姑の千代子とのティータイムは、嫁としての大切な勤めの一つだ。 「この間の運動会、あの子たち、本当に頑張っていたわね。智也も喜んでいたわ」 「ありがとうございます。お義母様に応援していただけたからですよ」 「うふふ。でも、少し気になったの。長男の体操服、少しだけ裾がほつれていたでしょう? 野々宮家の長孫なのだから、身だしなみは、いつも完璧にして差し上げないと」

その言葉は、羽のように軽く、しかし鉛のように重く、咲の心に落ちた。昨日、夜なべをしてゼッケンを縫い付けた後、確認したはずなのに。 「…申し訳ありません。気づきませんでした。

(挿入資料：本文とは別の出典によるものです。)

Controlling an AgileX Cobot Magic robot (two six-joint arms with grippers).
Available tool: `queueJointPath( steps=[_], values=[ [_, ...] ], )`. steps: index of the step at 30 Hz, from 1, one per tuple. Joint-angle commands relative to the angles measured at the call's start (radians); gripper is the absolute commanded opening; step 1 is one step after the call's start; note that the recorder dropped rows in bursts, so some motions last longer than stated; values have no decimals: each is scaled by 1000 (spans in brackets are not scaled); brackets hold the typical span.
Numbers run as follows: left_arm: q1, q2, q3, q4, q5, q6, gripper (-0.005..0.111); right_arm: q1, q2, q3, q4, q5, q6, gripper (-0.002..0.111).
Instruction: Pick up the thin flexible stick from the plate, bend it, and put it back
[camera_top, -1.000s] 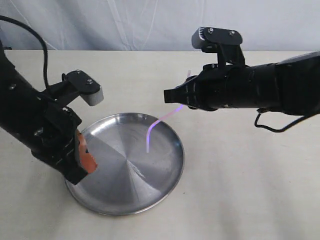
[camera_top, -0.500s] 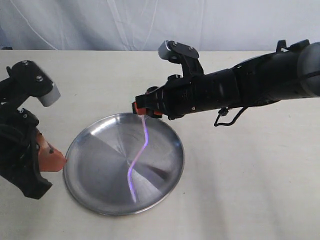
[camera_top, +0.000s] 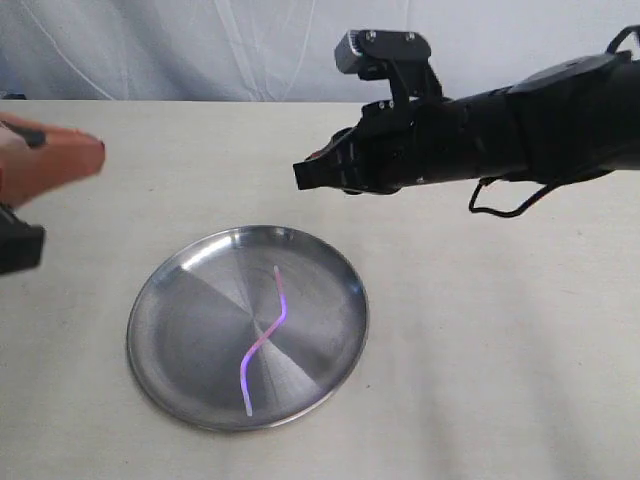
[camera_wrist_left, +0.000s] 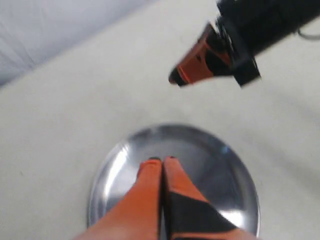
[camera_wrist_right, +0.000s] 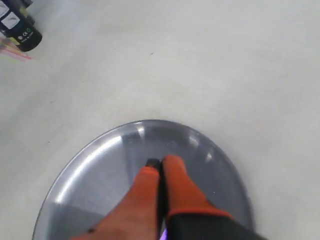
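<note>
Pink stick (camera_top: 264, 334) lies loose in plate (camera_top: 185, 330), kinked into shallow S, running far-to-near just right of ctr. R gripper (camera_top: 303, 175) hovers above plate's far rim, fingers pressed together, nothing betw them. L gripper (camera_wrist_left: 161, 161) off at left edge, likewise pinched, empty. Judgement: bend + put-down look done. Next: arms pull clear, no contact w/ stick.

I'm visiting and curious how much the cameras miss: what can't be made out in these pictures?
Exterior view: the left jaws are blurred and cut off by the left edge.
Left wrist view: blurred; the shut left jaws cover much of the plate, hiding the thin flexible stick.
Right wrist view: the right jaws hide nearly all the stick; a dark object at the edge is cut off.
</note>
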Motion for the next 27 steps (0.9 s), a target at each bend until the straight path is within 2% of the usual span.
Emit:
queueJointPath(
  steps=[1, 4, 7, 13, 20, 27],
  values=[
    [0, -98, 6, -69, -202, -12, 0, -3, -145, 1, -320, 22, 234, -1],
    [0, -106, 6, -67, -273, -27, 0, -3, -257, 37, -502, 9, 380, -1],
    [0, -98, 6, -32, -278, -27, 0, -3, -370, 104, -582, -10, 464, -1],
    [0, -94, 6, -27, -185, -27, 0, -3, -562, 229, -584, 40, 489, -1],
    [0, -94, 6, -27, -182, -27, 0, -3, -637, 237, -584, 88, 491, -1],
    [0, -94, 6, -27, -182, -27, 0, -11, -745, 241, -637, -8, 493, -1]
  ],
)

すぐに直します」 「いいのよ、責めているわけではないの。あなたは、本当によくやってくれているわ。ただ、この家は、いつ誰が見ても、恥ずかしいことのないようにしておきたいだけ」 千代子は、悪気なく微笑んでいる。その笑顔の前では、どんな言い訳も、ただの甘えにしか聞こえないだろう。咲は、黙って頭を下げた。

午後になり、息子たちが帰ってくるまでのわずかな時間。ソファに深く身を沈め、咲はようやく息をついた。体の隅々まで、鉛を詰め込まれたような疲労感が広がっている。これが、母親であることの証なのだ。この心地よい疲労と引き換えに、自分は家族の笑顔という、何物にも代えがたい宝物を手に入れている。

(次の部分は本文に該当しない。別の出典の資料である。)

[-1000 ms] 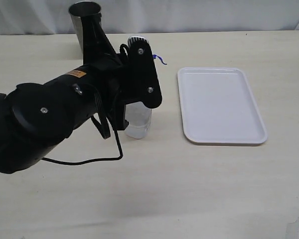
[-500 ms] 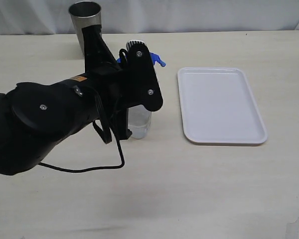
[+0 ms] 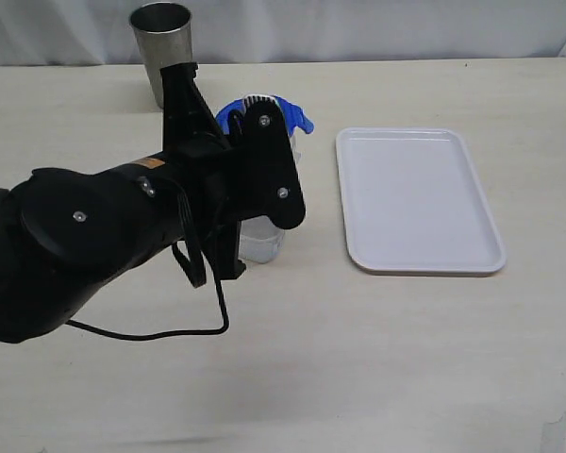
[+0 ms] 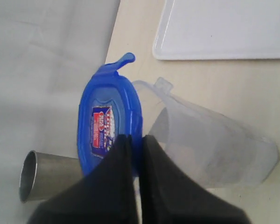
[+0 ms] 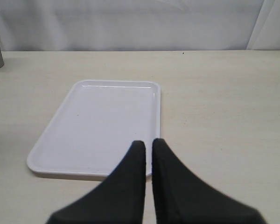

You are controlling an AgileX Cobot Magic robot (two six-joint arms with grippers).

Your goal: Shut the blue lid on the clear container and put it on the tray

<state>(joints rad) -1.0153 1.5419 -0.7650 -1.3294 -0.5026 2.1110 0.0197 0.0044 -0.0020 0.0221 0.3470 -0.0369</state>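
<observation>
The blue lid (image 4: 109, 122), with its red-and-white sticker facing the camera, stands on edge beside the mouth of the clear container (image 4: 214, 149). My left gripper (image 4: 136, 140) is shut on the lid's rim. In the exterior view the lid (image 3: 299, 120) peeks out above the left wrist. Only the lower part of the container (image 3: 261, 241) shows below it, standing upright on the table. The white tray (image 3: 420, 198) lies right of the container with nothing on it. My right gripper (image 5: 148, 143) is shut on nothing, near the tray's (image 5: 98, 121) close edge.
A grey steel cup (image 3: 160, 42) stands at the back left, behind the left arm, and also shows in the left wrist view as the cup (image 4: 42, 179). The bulky black left arm (image 3: 104, 236) and its looping cable (image 3: 170, 332) cover the table's left half.
The left wrist has shifted slightly up and left. More of the blue lid now shows above the container, on both sides of the wrist. The tray has not moved.
</observation>
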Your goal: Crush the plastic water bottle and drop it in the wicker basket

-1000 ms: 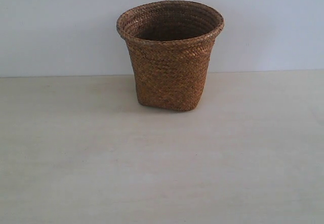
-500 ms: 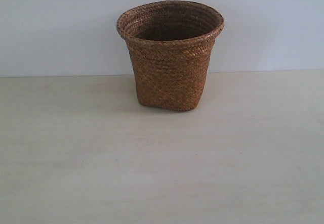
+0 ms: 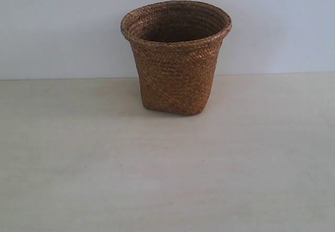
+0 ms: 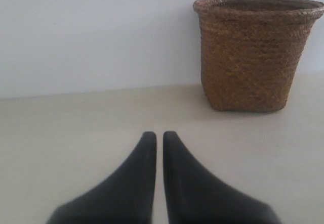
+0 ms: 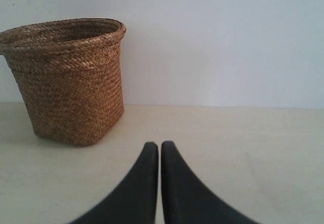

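Observation:
The brown wicker basket stands upright near the back of the pale table, its flared rim open to the top. The same wicker basket shows ahead of my left gripper, whose black fingers are shut with only a thin slit between them and nothing held. Seen past my right gripper, the wicker basket stands well ahead; this gripper is shut and empty too. Neither gripper appears in the exterior view. The plastic water bottle shows in no view; the basket's inside is too dark to make out.
A pale wooden table spreads in front of the basket. A plain white wall rises right behind it.

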Motion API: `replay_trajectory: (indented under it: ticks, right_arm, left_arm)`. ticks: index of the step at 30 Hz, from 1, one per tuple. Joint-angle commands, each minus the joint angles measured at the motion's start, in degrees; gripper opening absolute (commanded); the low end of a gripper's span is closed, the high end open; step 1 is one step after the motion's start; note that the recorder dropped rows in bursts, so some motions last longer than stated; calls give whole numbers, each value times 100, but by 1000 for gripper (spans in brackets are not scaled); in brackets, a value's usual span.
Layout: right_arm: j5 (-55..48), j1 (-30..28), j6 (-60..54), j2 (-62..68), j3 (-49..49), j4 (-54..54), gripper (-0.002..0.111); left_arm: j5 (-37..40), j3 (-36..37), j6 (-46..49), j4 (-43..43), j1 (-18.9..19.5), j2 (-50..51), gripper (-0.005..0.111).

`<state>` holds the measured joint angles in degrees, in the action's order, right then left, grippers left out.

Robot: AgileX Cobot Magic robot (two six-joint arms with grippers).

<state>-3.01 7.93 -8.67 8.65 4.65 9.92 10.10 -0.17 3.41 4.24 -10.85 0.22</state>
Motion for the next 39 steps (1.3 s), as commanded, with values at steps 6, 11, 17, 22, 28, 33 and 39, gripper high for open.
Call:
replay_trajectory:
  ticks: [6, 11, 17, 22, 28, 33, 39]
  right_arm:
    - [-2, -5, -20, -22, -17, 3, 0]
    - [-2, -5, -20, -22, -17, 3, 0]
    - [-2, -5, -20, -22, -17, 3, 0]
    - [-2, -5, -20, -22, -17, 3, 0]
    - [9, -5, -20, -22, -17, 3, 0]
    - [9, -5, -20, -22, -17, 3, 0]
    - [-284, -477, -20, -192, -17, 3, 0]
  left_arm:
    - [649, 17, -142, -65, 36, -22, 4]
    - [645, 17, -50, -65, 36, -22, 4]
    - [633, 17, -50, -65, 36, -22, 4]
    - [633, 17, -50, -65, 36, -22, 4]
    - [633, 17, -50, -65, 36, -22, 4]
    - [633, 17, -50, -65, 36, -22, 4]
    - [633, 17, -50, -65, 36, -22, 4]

ぼんやりとスマートフォンを手に取ると、凛子からメッセージが届いていた。 『素敵な方に、読書会に誘われたの。もしよかったら、一緒にどう?』

読書会。その三文字を、咲は頭の中でゆっくりと反芻した。本なんて、もう何年も開いていない。 咲の視界の端に、リビングの隅に追いやられた、自分の小さな机が映った。大学時代に使っていたその机の上には、今は子どもたちの学校のプリントや、町内会の回覧板が山積みになっている。その奥に、卒業論文のために読み込んだ小説たちが、背表紙の色を褪せさせて、静かに眠っているのを、咲は知っていた。

(私が行けるわけないじゃない…)

咲は、自嘲気味に微笑んだ。 『素敵なお誘い、ありがとう! でも、私は遠慮しておくわ。子どもたちから目が離せなくて。またランチでもご一緒させてね』 指が、ほとんど自動的に、完璧な断りの文章を打ち込んでいく。それが「野々宮家の嫁」として、そして「三人の息子の母」として、最も正しい返事だった。 送信ボタンを押そうとした、その時。ふと、栞という名前が、記憶の片隅で光った。 (どんな本を、読むのかしら…)

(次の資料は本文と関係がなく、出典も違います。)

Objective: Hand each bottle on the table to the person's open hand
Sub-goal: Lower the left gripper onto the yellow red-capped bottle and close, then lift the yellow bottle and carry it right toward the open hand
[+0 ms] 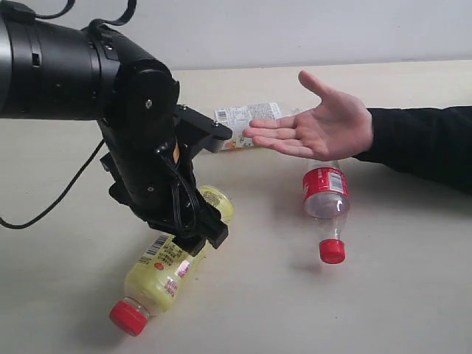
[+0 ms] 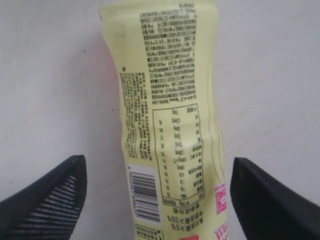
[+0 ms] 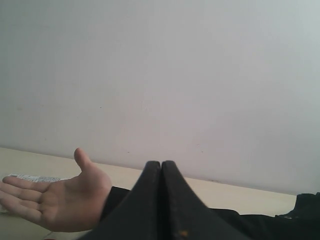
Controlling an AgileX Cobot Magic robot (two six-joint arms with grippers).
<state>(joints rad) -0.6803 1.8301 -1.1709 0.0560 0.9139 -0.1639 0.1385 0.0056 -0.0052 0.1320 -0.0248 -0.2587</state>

ほんの出来心だった。 咲は、返信の文章を消し、代わりに短い質問を打ち込んだ。 『ありがとう。ちなみに、どんな本を読む会なの?』

すぐに凛子から返信が来た。そこには、一冊の小説のタイトルが記されていた。それは、咲が大学時代に、心を震わせながら読んだ、ある女性作家のデビュー作だった。 そのタイトルを目にした瞬間、咲の耳から、洗濯機の音も、遠くで聞こえるサイレンの音も、すべてが消えていた。 代わりに聞こえてきたのは、ずっと昔に忘れてしまったはずの、自分の心の奥底で鳴り響く、静かで、しかし確かな鼓動の音だった。